Exercise prompt: Give the data again exactly, from its opening line through the line in which "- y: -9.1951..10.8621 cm" appears.

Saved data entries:
= Beginning of Section =

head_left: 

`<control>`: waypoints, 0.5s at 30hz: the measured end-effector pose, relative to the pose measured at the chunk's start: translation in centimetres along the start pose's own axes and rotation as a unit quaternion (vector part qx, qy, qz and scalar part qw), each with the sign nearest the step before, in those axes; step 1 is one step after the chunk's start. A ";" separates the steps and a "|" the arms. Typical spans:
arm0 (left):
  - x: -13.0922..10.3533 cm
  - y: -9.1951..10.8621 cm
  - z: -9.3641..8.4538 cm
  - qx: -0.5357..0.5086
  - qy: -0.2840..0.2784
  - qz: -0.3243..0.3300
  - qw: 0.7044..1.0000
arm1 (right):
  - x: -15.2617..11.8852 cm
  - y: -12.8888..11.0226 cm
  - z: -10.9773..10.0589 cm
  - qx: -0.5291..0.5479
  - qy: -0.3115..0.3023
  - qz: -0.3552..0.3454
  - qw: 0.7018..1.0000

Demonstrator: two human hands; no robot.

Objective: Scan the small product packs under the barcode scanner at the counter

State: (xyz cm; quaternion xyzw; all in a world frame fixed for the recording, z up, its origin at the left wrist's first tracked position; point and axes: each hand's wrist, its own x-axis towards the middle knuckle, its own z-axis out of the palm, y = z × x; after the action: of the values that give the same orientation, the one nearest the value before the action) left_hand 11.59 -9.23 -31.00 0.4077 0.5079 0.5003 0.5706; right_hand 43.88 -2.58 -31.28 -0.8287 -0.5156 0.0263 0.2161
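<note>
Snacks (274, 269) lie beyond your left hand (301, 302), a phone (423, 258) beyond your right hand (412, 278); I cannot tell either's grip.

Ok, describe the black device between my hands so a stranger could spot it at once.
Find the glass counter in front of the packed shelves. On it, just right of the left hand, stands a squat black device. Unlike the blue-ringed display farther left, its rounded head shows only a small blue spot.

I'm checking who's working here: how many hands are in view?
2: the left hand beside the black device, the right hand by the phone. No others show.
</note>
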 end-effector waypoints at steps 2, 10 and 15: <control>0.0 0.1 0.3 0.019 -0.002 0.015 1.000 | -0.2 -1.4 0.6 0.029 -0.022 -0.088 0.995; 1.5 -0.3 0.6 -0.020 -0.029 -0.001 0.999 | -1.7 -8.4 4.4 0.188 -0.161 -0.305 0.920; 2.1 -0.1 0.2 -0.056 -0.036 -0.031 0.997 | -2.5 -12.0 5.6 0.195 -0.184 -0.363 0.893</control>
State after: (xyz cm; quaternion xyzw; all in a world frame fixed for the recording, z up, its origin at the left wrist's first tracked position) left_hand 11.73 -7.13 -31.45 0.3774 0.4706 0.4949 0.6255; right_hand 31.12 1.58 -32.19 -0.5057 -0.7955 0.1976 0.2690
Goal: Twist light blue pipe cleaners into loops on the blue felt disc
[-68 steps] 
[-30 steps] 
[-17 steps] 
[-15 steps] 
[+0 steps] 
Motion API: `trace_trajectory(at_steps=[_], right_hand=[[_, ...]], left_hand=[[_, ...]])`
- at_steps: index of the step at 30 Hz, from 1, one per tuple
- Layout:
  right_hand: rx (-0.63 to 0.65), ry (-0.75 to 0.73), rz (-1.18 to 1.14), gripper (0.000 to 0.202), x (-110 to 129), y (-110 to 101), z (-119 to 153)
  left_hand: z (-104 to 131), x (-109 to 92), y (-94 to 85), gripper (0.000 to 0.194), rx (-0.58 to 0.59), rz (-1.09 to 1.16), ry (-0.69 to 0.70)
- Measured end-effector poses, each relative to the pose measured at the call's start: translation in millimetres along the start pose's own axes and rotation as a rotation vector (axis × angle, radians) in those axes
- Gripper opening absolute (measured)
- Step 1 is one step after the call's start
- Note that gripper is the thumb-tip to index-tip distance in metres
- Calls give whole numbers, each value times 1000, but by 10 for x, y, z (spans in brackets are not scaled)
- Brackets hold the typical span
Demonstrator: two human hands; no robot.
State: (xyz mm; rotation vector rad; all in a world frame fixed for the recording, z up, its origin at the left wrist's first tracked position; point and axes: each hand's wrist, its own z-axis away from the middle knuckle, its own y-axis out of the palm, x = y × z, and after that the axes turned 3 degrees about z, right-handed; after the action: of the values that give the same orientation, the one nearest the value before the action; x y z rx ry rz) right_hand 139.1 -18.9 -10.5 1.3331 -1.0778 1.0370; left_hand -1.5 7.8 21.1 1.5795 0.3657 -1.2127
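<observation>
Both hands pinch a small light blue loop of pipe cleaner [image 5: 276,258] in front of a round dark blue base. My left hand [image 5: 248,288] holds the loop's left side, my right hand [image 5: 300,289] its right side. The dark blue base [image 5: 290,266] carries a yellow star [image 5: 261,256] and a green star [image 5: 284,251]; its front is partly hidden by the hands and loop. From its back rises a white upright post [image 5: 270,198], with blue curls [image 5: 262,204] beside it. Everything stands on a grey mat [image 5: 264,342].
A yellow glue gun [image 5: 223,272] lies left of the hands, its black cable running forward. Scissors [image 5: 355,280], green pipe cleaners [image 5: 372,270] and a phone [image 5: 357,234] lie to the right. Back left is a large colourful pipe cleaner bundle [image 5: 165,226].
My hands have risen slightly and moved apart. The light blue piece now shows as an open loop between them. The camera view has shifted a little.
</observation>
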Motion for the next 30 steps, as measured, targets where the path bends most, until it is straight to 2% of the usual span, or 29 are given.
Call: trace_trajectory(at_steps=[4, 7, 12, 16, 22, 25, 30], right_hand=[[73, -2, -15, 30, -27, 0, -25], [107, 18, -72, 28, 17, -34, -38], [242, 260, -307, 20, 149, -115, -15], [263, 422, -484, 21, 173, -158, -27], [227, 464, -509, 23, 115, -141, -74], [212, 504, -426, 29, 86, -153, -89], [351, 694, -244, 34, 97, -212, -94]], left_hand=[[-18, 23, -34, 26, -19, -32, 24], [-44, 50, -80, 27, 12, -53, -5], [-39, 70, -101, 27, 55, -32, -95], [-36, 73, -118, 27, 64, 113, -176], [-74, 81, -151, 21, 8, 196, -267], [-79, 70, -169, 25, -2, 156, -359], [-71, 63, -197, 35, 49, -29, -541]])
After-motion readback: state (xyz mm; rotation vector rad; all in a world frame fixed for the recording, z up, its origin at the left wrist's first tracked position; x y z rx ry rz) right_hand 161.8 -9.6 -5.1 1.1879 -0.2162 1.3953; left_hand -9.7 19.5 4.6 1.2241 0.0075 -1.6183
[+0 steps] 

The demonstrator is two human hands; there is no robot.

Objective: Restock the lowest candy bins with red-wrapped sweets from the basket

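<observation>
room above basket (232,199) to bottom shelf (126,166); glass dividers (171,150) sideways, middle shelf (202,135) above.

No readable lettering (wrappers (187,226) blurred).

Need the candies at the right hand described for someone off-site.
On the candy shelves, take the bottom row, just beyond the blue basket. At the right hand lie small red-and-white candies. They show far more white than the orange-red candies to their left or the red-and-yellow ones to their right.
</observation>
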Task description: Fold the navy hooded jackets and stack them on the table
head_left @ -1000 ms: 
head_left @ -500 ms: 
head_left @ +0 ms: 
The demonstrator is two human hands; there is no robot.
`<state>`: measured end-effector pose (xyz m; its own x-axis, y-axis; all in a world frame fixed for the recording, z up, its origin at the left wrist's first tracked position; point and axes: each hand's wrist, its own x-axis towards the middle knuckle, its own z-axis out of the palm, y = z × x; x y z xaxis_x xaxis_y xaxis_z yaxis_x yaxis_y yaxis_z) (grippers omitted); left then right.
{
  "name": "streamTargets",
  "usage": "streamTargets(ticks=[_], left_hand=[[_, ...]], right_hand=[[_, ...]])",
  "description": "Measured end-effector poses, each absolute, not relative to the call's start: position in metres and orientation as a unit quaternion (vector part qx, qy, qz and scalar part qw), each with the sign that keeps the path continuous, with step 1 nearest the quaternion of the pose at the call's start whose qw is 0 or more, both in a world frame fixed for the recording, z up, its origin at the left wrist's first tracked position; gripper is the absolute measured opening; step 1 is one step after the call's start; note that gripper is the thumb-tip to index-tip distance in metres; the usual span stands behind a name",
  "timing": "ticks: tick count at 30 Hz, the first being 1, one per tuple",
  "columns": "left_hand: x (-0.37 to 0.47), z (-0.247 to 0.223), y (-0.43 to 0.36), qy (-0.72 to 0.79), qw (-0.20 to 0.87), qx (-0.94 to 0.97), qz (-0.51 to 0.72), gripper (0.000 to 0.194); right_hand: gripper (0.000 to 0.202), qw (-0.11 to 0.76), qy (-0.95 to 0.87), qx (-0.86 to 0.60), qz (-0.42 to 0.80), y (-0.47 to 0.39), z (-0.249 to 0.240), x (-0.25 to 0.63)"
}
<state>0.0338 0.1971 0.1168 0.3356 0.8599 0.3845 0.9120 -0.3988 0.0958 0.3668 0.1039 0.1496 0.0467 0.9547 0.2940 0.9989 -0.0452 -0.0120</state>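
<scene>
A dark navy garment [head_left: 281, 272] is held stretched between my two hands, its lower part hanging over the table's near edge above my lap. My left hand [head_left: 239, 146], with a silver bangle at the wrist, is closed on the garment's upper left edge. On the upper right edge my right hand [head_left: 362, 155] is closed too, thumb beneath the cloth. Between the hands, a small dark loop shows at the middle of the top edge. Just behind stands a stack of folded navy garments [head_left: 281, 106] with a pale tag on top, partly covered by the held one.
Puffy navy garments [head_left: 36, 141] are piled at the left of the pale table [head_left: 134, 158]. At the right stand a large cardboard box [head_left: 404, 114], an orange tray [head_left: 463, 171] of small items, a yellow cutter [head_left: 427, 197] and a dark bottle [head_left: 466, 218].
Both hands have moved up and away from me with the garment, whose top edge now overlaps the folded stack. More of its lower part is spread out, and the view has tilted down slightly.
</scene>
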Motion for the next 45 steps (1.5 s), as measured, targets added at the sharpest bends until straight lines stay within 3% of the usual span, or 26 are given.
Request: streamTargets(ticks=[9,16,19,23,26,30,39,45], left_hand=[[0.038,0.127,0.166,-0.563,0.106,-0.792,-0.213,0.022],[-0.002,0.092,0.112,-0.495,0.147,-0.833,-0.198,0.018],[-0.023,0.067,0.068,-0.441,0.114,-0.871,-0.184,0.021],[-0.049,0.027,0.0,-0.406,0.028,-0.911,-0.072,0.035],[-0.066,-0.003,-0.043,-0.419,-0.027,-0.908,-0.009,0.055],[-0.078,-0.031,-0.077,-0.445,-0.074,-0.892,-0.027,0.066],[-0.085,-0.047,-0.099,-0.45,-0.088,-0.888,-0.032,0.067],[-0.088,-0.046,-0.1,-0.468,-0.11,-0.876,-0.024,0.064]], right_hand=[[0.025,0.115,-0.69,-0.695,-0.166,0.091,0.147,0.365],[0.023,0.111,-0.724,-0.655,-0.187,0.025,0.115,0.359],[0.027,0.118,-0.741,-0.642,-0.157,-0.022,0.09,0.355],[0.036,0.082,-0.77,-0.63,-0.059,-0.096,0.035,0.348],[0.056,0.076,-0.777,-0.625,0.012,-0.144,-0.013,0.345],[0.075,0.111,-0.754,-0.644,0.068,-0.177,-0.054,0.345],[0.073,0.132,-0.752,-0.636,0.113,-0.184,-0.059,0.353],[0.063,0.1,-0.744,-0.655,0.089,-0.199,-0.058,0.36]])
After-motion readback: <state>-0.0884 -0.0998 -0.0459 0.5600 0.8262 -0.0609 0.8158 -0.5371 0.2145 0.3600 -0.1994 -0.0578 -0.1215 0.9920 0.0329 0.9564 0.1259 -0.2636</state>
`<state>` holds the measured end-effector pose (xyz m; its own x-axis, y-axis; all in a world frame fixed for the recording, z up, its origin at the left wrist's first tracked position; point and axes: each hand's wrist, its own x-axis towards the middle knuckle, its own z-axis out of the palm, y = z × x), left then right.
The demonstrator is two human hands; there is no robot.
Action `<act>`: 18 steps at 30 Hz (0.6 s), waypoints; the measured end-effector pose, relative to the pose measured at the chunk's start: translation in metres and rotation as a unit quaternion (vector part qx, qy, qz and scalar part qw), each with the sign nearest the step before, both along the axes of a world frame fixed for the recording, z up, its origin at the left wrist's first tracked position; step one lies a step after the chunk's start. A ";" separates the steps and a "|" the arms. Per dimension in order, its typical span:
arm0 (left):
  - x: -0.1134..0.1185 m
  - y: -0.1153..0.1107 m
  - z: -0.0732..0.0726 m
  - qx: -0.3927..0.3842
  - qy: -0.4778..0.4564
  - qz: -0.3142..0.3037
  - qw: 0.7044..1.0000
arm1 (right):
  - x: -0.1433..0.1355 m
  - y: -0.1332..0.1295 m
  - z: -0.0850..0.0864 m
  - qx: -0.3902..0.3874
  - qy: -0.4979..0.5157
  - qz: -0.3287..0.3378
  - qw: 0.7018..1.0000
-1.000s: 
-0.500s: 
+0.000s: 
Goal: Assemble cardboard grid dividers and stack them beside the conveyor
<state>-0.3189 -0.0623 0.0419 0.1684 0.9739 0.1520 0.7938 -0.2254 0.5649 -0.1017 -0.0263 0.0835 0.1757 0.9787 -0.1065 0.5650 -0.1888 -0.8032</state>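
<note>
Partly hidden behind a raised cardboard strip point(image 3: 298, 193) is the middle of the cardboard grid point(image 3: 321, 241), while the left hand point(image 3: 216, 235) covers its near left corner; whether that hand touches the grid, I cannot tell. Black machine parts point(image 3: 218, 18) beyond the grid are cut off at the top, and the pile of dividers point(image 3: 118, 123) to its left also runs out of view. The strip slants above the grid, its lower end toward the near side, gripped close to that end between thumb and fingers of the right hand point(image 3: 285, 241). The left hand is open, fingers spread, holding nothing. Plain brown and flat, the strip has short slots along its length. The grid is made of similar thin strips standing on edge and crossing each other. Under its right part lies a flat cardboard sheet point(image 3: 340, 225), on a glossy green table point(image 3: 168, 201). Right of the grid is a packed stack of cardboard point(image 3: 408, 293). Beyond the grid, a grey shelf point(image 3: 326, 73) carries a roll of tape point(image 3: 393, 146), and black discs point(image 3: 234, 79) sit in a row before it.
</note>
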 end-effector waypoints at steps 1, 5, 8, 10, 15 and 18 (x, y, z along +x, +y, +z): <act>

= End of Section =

Result of this exercise:
head_left: 

`<control>`: waypoints, 0.5s at 30hz: the measured end-effector pose, relative to the pose measured at the chunk's start: translation in centimetres along the start pose's own axes and rotation as a unit quaternion (vector part qx, qy, qz and scalar part qw), each with the sign nearest the step before, in those axes; step 1 is one step after the chunk's start. A ";" separates the steps and a "|" the arms. Typical spans:
arm0 (left):
  - x: -13.0922..10.3533 cm
  - y: -9.1951..10.8621 cm

No more work is required for the exercise.